Usually, a visit to an art gallery is all about the visuals – the painted landscapes of Group of Seven artists, the abstract works of Jackson Pollock or the moody portraits by Rembrandt.

So it was definitely out of the ordinary when, on a Saturday earlier this year, visitors to the Tom Thomson Art Gallery in Owen Sound arrived to find the lights dimmed down considerably.

But there was a reason for the unexpected sight.

The gallery was taking part in a “Lower Your Lights” awareness event; the brainchild of visual artist and TOM employee Trevor Pfeffer, who has retinitis pigmentosa.

“Awareness encourages education and developing understanding. And when we understand what we’re dealing with; when like-minds take up that discussion, we can find ways to adapt and create positive change. But it has to start somewhere, and the arts are a traditional voice for encouraging social awareness/justice,” he says.

After receiving the blessing of TOM director and chief curator Virginia Eichhorn, Pfeffer organized the event with the support of the Foundation Fighting Blindness.

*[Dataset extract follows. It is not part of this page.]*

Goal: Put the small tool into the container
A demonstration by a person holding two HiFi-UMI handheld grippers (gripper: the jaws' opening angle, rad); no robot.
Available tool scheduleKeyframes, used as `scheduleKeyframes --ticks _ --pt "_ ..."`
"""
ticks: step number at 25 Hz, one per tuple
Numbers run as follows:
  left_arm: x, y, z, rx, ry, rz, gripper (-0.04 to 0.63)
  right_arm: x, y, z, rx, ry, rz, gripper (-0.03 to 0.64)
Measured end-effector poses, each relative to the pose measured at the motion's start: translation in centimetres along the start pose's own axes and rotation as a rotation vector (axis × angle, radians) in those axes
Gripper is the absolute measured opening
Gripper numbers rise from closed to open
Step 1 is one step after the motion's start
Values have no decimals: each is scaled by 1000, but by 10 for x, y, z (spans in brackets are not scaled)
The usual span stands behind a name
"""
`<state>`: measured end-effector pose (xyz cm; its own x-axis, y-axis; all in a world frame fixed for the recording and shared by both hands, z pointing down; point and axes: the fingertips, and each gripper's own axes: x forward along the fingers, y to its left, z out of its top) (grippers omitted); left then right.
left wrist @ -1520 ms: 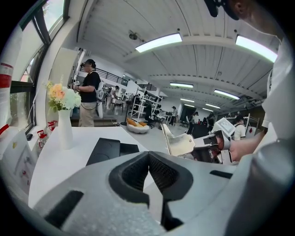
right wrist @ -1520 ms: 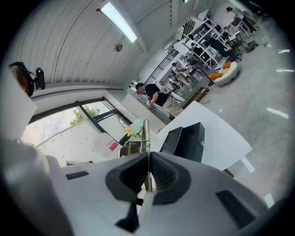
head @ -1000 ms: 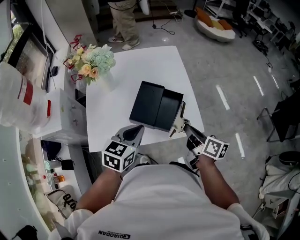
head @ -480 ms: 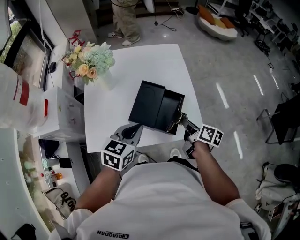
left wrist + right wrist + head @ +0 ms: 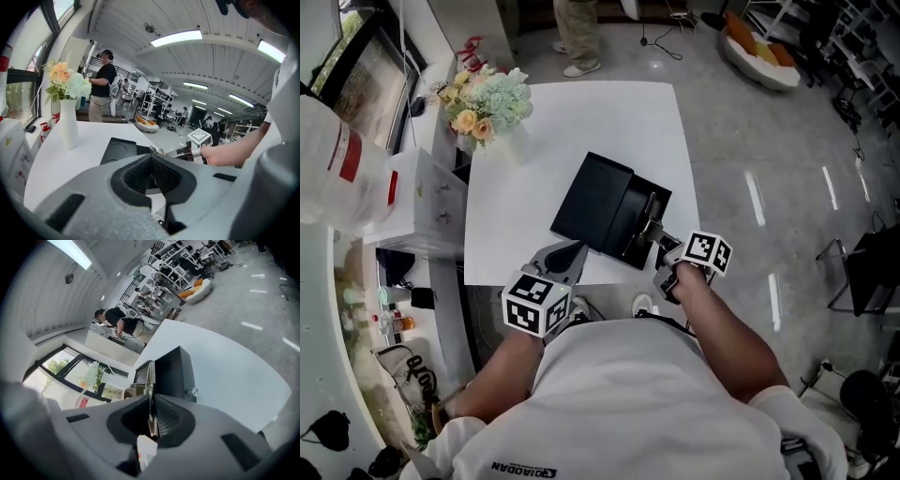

He also issued a challenge, via a video he posted to Facebook and YouTube, for other Canadian art galleries to hold their own “Lower Your Lights” event.

The Owen Sound gallery chose a day in February – to coincide with Low Vision Awareness Month – to hold their event. The lights at the gallery were dimmed to 25 per cent of their usual brightness.

There was also information on low vision available for people to pick up from both the Foundation Fighting Blindness and Canadian National Institute for the Blind.

Raising awareness about low vision, Pfeffer says, helps to send a message to people living with a visual impairment that they’re not alone and that there are resources and supports available.

It also assists organizations like the Foundation Fighting Blindness to meet their mandates, which include raising money for research into why vision loss occurs, how it can be slowed or stopped and how sight can be restored.
More than one million Canadians are currently living with blinding retinal eye diseases, the foundation says. And those numbers are expected to rise as baby boomers get older.

Pfeffer says he hopes more art galleries will take up the challenge to lower their lights in February 2017.